** What needs to be done **
Omit all pictures, then retype the data exactly as given.

"""

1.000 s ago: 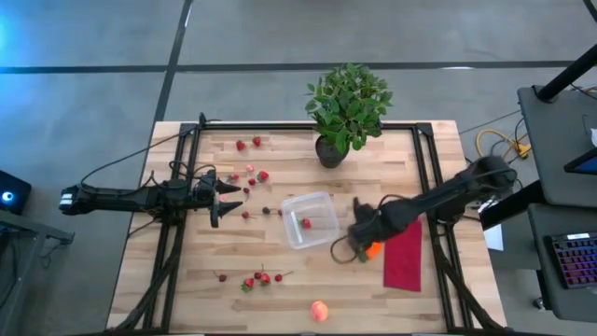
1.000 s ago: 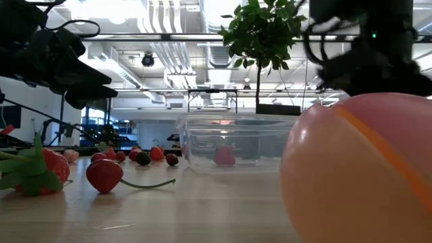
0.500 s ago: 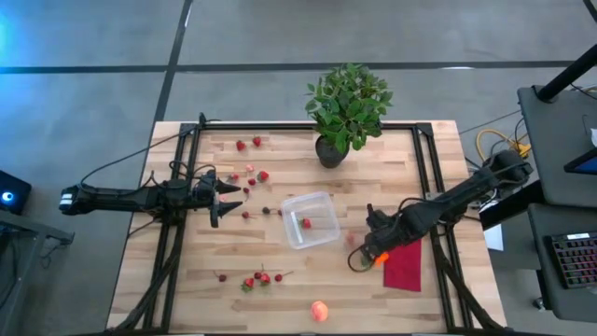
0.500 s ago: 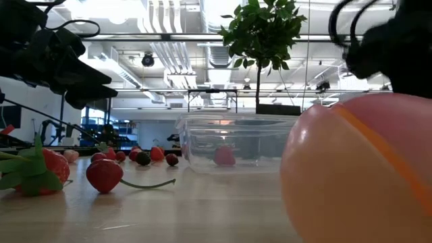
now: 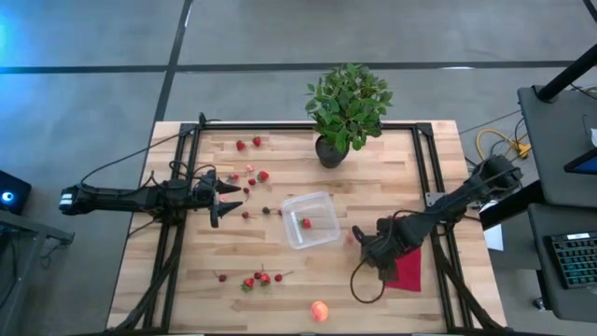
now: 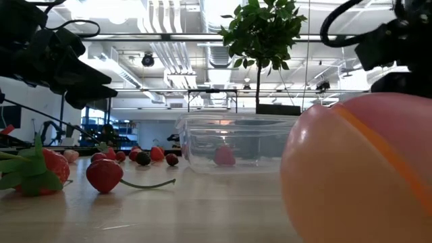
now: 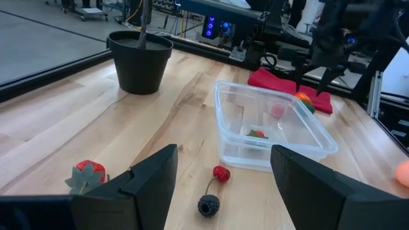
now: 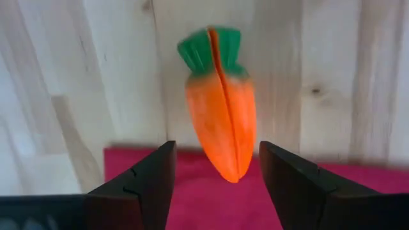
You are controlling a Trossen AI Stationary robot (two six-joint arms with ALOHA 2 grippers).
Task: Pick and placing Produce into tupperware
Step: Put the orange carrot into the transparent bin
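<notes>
In the right wrist view the orange carrot [image 8: 220, 108] lies on the wood, green end away from the red cloth [image 8: 192, 191] and tip on the cloth's edge. My right gripper [image 8: 215, 152] hangs open above it, pointing down, a finger on either side and clear of it. In the high view my right gripper [image 5: 378, 250] hides the carrot. The clear tupperware [image 5: 311, 220] holds one strawberry [image 5: 306, 223]. The peach-coloured fruit [image 5: 320, 311] sits near the front edge. More strawberries [image 5: 261, 278] lie scattered on the table. My left gripper [image 5: 220, 194] waits open at the left.
A potted plant [image 5: 347, 107] stands at the table's far edge behind the tupperware. The red cloth [image 5: 406, 266] lies at the right, partly under my right arm. Black rails [image 5: 177, 224] run along the table's left and right sides. Strawberries [image 5: 248, 143] lie at the far left.
My right gripper has moved toward the table's near edge and slightly right, away from the tupperware, and now stands over the carrot. Its wrist has rolled about its downward axis. The carrot showed beside it before and is now covered in the high view.
</notes>
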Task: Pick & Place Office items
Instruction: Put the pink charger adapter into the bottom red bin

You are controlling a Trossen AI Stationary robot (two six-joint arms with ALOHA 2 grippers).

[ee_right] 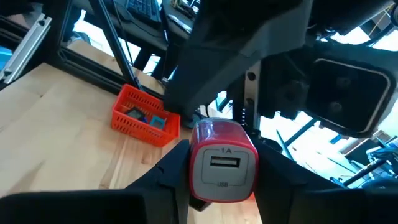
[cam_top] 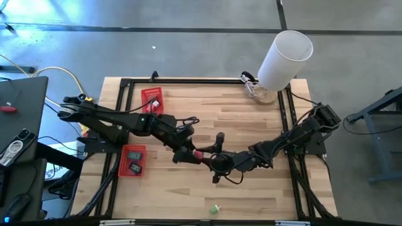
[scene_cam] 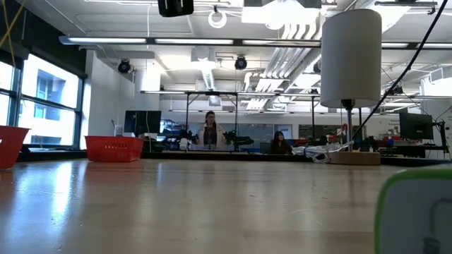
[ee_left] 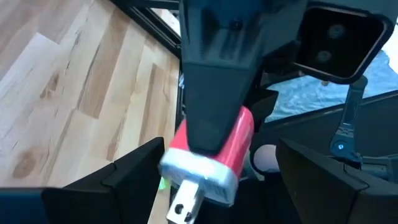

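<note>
You have both arms meeting over the middle of the pale, wood-grained plank counter (cam_top: 251, 125), inside its black metal frame. Your right pincer (ee_right: 221, 180) is clamped on a glossy red USB wall charger (ee_right: 222, 158), a rounded block whose grey end face carries a rectangular socket and the marking "1A"; its dark matte fingers (ee_right: 168, 171) press the block from both sides. From the left wrist view you see the same charger's other end, a silvery-white cap with a metal prong, sticking out toward your left pincer (ee_left: 217, 180), whose angular black fingers (ee_left: 137, 168) stand wide apart on either side of the block without touching it. From above, the charger shows only as a small reddish spot between the two pincer tips, raised off the counter. Near the front edge of the counter lies a tiny green piece (cam_top: 215, 208), well apart from both arms; it appears as a blurred green-and-white rounded block at the edge of the low view. One red mesh basket (cam_top: 133, 161) beside the left arm holds several small dark pieces, and a second red mesh basket (cam_top: 152, 100) sits farther back with a small white piece inside. A tall, smooth white cylinder (cam_top: 286, 58) stands at the far right corner.
</note>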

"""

** Task result **
1.000 s ago: 
1.000 s ago: 
0.500 s ago: 
0.500 s ago: 
now: 
now: 
now: 
now: 
You are controlling a Trossen AI Stationary robot (two six-joint arms with ALOHA 2 grippers).
Task: Pick and placing Produce into tupperware
Step: Put the orange carrot into the transparent bin
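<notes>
In the right wrist view the orange carrot [image 8: 220, 108] lies on the wood, green end away from the red cloth [image 8: 192, 191] and tip on the cloth's edge. My right gripper [image 8: 215, 152] hangs open above it, pointing down, a finger on either side and clear of it. In the high view my right gripper [image 5: 378, 250] hides the carrot. The clear tupperware [image 5: 311, 220] holds one strawberry [image 5: 306, 223]. The peach-coloured fruit [image 5: 320, 311] sits near the front edge. More strawberries [image 5: 261, 278] lie scattered on the table. My left gripper [image 5: 220, 194] waits open at the left.
A potted plant [image 5: 347, 107] stands at the table's far edge behind the tupperware. The red cloth [image 5: 406, 266] lies at the right, partly under my right arm. Black rails [image 5: 177, 224] run along the table's left and right sides. Strawberries [image 5: 248, 143] lie at the far left.
My right gripper has moved toward the table's near edge and slightly right, away from the tupperware, and now stands over the carrot. Its wrist has rolled about its downward axis. The carrot showed beside it before and is now covered in the high view.
</notes>
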Task: Pick & Place Office items
Instruction: Put the pink charger adapter into the bottom red bin

You are controlling a Trossen AI Stationary robot (two six-joint arms with ALOHA 2 grippers).

[ee_right] 
[cam_top] 
[scene_cam] 
[ee_left] 

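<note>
You have both arms meeting over the middle of the pale, wood-grained plank counter (cam_top: 251, 125), inside its black metal frame. Your right pincer (ee_right: 221, 180) is clamped on a glossy red USB wall charger (ee_right: 222, 158), a rounded block whose grey end face carries a rectangular socket and the marking "1A"; its dark matte fingers (ee_right: 168, 171) press the block from both sides. From the left wrist view you see the same charger's other end, a silvery-white cap with a metal prong, sticking out toward your left pincer (ee_left: 217, 180), whose angular black fingers (ee_left: 137, 168) stand wide apart on either side of the block without touching it. From above, the charger shows only as a small reddish spot between the two pincer tips, raised off the counter. Near the front edge of the counter lies a tiny green piece (cam_top: 215, 208), well apart from both arms; it appears as a blurred green-and-white rounded block at the edge of the low view. One red mesh basket (cam_top: 133, 161) beside the left arm holds several small dark pieces, and a second red mesh basket (cam_top: 152, 100) sits farther back with a small white piece inside. A tall, smooth white cylinder (cam_top: 286, 58) stands at the far right corner.
</note>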

Nothing further is required of this output.